(Records shown begins)

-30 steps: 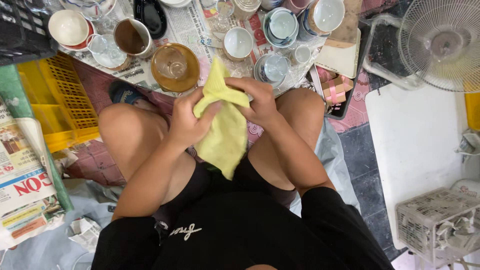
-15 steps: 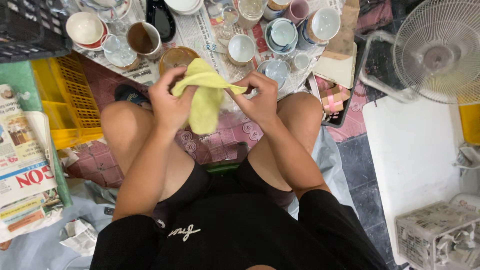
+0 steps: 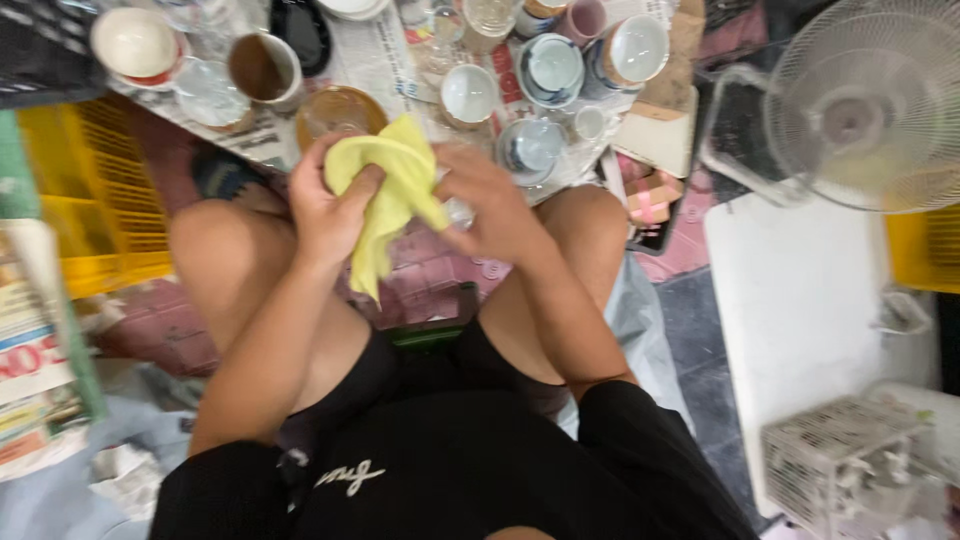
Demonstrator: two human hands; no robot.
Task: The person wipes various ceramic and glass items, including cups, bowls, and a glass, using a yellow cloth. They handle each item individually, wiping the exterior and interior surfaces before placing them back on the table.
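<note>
I sit on the floor with my knees spread. A yellow cloth [image 3: 390,190] is bunched between both hands above my lap, one end hanging down. My left hand [image 3: 325,215] clutches the cloth from the left, fingers wrapped into it. My right hand [image 3: 495,210] pinches its right side; something small and glassy may sit under the cloth by these fingers, too blurred to tell. Just beyond my hands an amber glass bowl [image 3: 340,108] stands on newspaper.
Several cups and bowls crowd the newspaper ahead: a brown mug [image 3: 263,68], a white cup [image 3: 468,93], a blue-patterned cup [image 3: 530,145]. A yellow crate [image 3: 85,190] and stacked papers [image 3: 30,350] lie left; a fan [image 3: 865,100], white board [image 3: 800,300] and wire cage [image 3: 850,465] right.
The cloth hung low over my lap a second ago. Both hands lifted it toward the dishes, and it is now gathered tighter around my left hand.
</note>
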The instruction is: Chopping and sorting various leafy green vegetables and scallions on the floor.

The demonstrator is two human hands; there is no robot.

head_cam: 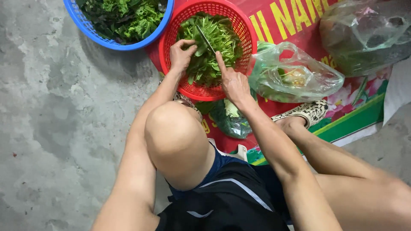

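Observation:
A round red plastic basket (246, 30) holds a pile of green leafy herbs (214, 34). My left hand (181, 54) grips a bunch of these greens at the basket's near left side. My right hand (231, 81) holds a thin knife (205, 39), with the forefinger stretched along its back and the blade pointing up over the leaves. Both hands are above the basket, close together.
A blue basket (165, 21) of greens sits at the upper left on grey concrete floor. Clear plastic bags (295, 72) of vegetables lie on a red printed mat (299, 21) to the right. My bare knee (171, 132) and a patterned slipper (306, 112) are in the foreground.

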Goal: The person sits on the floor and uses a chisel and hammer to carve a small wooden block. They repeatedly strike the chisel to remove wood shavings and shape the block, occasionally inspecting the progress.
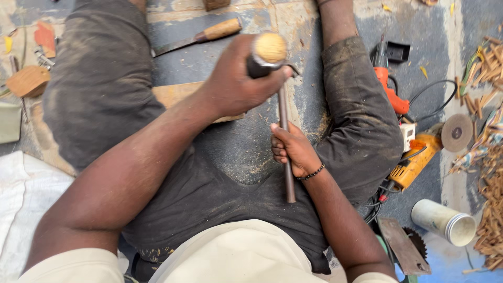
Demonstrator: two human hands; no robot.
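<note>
Rod: thin dark rod (286,152), running near upright in the head view from the left fist down past the right hand to a free end over the lap.
Rod against fingers: passes through the curled fingers (277,148) of the right hand, wrapped tight around its middle; both ends clear of that grip.
Right hand: right hand (293,150), closed on the rod, knuckles turned left, thumb tip up along the shaft, beaded bracelet at the wrist, forearm coming in from lower right.
Left hand: left hand (236,78), clenched around a tool with a dark collar and a round pale wooden handle (270,49), set at the rod's upper end; fingers folded fully round, back of the hand facing up.
Left arm: long bare forearm stretched diagonally from lower left, wrist bent slightly down.
Beneath the hands: flat wooden board (175,94) on the grey floor between the legs, partly hidden by the left wrist; sawdust scattered about.
Containers: white cylindrical can (443,221) lying on its side at lower right, metal rim facing right; any label too small to tell.
Power tools: orange drill (389,84) and yellow-orange grinder (416,162) with grey disc (456,132), just right of the right knee, cables tangled below.
Other items: chisel with wooden grip (201,37) above the left hand; saw blade (415,242) at bottom right; wood shavings (487,157) along the right edge; white sack (23,199) at lower left.
</note>
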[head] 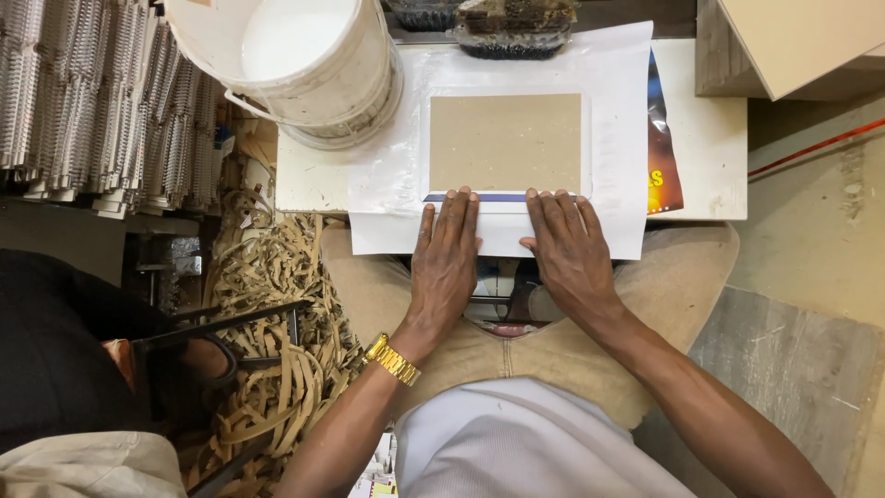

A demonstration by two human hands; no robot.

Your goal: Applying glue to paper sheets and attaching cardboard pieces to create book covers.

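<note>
- Left hand (445,261): laid flat, palm down, fingers stretched out, pressing on the folded near strip of a large white paper sheet (616,111); it grasps nothing. A gold metal wristwatch (393,359) sits on the wrist.
- Right hand (567,251): likewise flat and unclenched, fingertips at the same fold, just beside the left hand.
- Rectangular brown cardboard panel (505,142): lies centred on the white sheet, its near edge touching a thin blue strip (502,197) at the fingertips of both hands.
- Small white worktop (710,138): carries the sheet, which overhangs its near edge above the person's lap.
- White plastic bucket (309,55): stands at the worktop's far left corner.
- Glossy dark printed sheet (662,138): shows from under the white sheet toward the right edge.
- Pile of brown cardboard offcut strips (277,323): lies on the floor off the left edge.
- Stacked metal spiral binding wires (101,101): far left, well apart from the hands.
</note>
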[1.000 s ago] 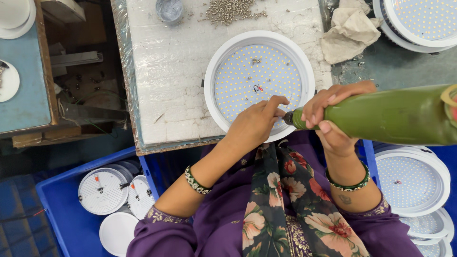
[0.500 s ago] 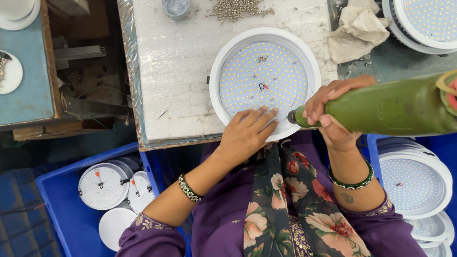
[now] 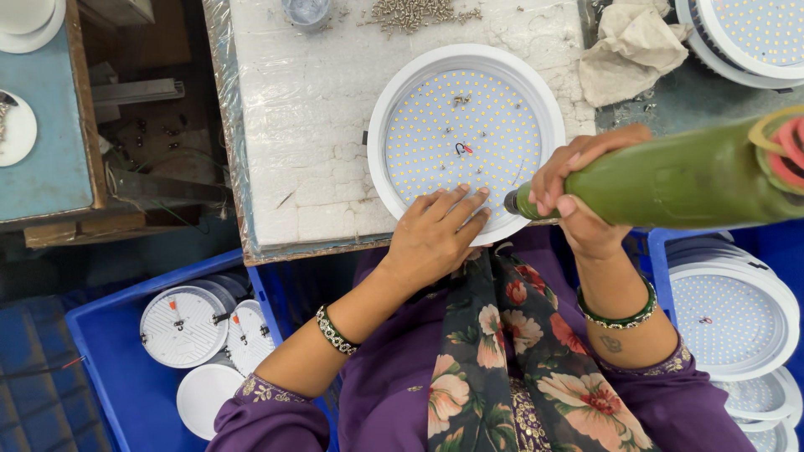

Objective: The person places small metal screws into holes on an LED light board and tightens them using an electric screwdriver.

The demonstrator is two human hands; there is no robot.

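White plastic rings the round LED panel light [image 3: 466, 134], which lies face up on the pale, rough worktop [image 3: 310, 125], its disc of small yellow diodes showing a little red-and-black wire at the centre. The left hand [image 3: 437, 234] lies flat on the near rim of the light, fingers spread apart and gripping nothing, the fingertips reaching onto the diode disc. The right hand [image 3: 578, 197] is wrapped tight around the front end of a green electric screwdriver [image 3: 670, 180], whose dark tip sits just at the light's lower right edge, close beside the left fingertips. A heap of small screws [image 3: 419, 12] lies at the far edge of the worktop, next to a small clear cup [image 3: 306, 10], and a crumpled cloth [image 3: 624, 46] rests to the right of the light. Below left, a blue crate [image 3: 109, 368] holds white light housings turned back-side up; at the right, another blue crate [image 3: 662, 243] holds stacked panel lights facing up
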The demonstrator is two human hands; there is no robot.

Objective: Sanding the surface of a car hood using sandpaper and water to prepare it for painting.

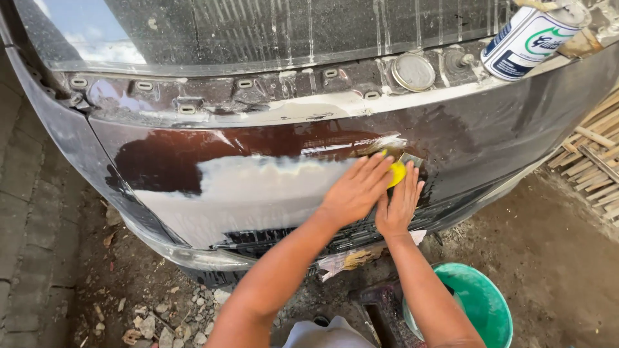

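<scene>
Left hand and right hand press flat, side by side, on a small yellow sanding pad with a grey abrasive sheet against the dark maroon car rear panel.

Left fingers spread over the pad, right fingers together beside it; no pinch, palms down. Pad sits just right of the pale sanded filler patch, mid-panel. Best kept flat with even pressure from both palms, working the patch edge so it feathers. Green plastic bucket near right on ground; white cylindrical tin can far right on the ledge, round metal lid beside it.
</scene>
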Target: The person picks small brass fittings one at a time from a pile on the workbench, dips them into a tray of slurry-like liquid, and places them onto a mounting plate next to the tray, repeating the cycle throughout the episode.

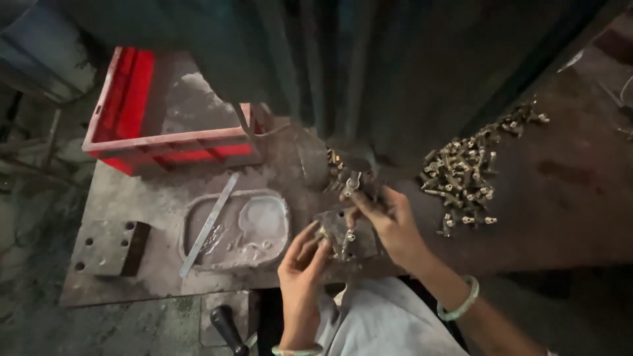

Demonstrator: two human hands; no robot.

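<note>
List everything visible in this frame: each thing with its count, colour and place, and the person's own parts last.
crate: one, red, far left of the bench, behind the tray
tray: one, grey metal, shallow, bench centre-left
strip: one, grey metal, lying across the tray's left edge
block: one, dark metal with holes, bench's near left corner
fixture: one, dark metal, between the hands
fittings: a heap, too many to count, brass-coloured, right of the bench
handle: one, black, below the bench's front edge
bangles: two, pale green, one per wrist
left hand: at the fixture's left side
right hand: fingertips pinching a small fitting above the fixture
</note>
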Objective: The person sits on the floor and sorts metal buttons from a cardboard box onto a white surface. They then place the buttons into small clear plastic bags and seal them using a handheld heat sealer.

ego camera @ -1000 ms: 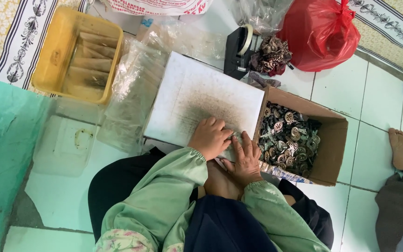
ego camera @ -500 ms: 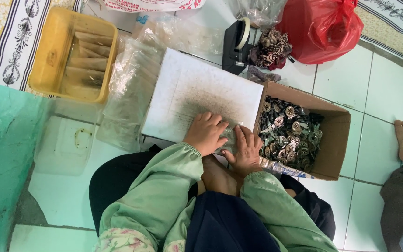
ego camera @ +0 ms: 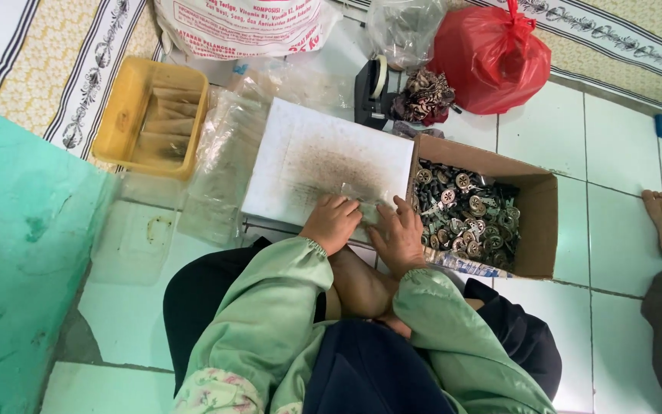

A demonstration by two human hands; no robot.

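Our hands have slid slightly toward the white board's (ego camera: 323, 157) near edge.
Left hand (ego camera: 333, 222) and right hand (ego camera: 400, 236) pinch a small clear packet (ego camera: 368, 208); we press it flat, fingers close together.

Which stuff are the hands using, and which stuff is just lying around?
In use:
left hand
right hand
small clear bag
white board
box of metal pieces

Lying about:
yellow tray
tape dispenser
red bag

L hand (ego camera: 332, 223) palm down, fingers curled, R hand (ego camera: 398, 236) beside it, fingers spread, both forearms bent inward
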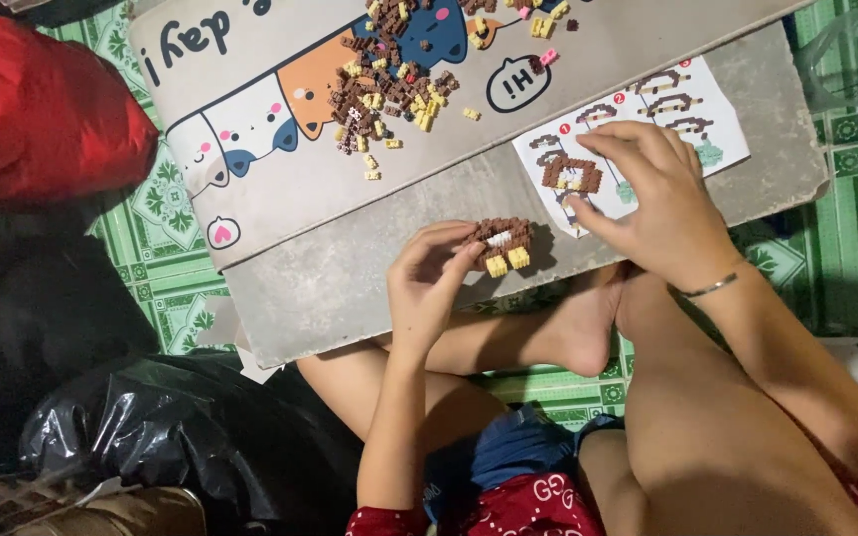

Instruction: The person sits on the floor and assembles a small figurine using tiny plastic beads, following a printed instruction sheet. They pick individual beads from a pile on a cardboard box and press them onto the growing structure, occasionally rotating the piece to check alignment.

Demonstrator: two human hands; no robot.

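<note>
The small brick model (501, 243), brown with a white patch and two yellow feet, sits on the grey board (369, 268), just below the lower left corner of the instruction sheet (692, 104). I take that sheet as my landmark for everything else.

My left hand (427, 283) is at the model's left side, fingers curled close together, with the thumb and forefinger tips pressing on its brown edge. It is a narrow pinch that steadies the model rather than lifts it; the feet look to rest on the board.

My right hand (652, 199) lies over the sheet itself, fingers spread and bent down. Its fingertips touch a flat brown assembly (570, 174) lying on the sheet's left part. I cannot tell whether it grips that piece or only presses on it, since the fingers hide the contact.

To do this step well, I judge I should keep the left pinch light and low on the model, so the stacked bricks do not split, and hold the flat piece level against the printed diagram while comparing.

Up and left of the sheet, a loose heap of brown and yellow bricks (394, 89) lies on a cartoon-printed mat (250, 119). Far left of the sheet is a red cushion (42, 109); below that, a black plastic bag (171, 427).
</note>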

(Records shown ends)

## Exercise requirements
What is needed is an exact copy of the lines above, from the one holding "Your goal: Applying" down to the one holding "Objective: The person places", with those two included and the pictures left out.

## Result for this task
Your goal: Applying glue to paper sheets and attaching cardboard pieces to create book covers.

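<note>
- Left hand (445,261): laid flat, palm down, fingers stretched out, pressing on the folded near strip of a large white paper sheet (616,111); it grasps nothing. A gold metal wristwatch (393,359) sits on the wrist.
- Right hand (567,251): likewise flat and unclenched, fingertips at the same fold, just beside the left hand.
- Rectangular brown cardboard panel (505,142): lies centred on the white sheet, its near edge touching a thin blue strip (502,197) at the fingertips of both hands.
- Small white worktop (710,138): carries the sheet, which overhangs its near edge above the person's lap.
- White plastic bucket (309,55): stands at the worktop's far left corner.
- Glossy dark printed sheet (662,138): shows from under the white sheet toward the right edge.
- Pile of brown cardboard offcut strips (277,323): lies on the floor off the left edge.
- Stacked metal spiral binding wires (101,101): far left, well apart from the hands.
</note>
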[1.000 s ago] 
[0.500 s ago] 
[now] 

Objective: The person places small metal screws into holes on an LED light board and tightens them using an electric screwdriver.

This answer leaves nothing further to address.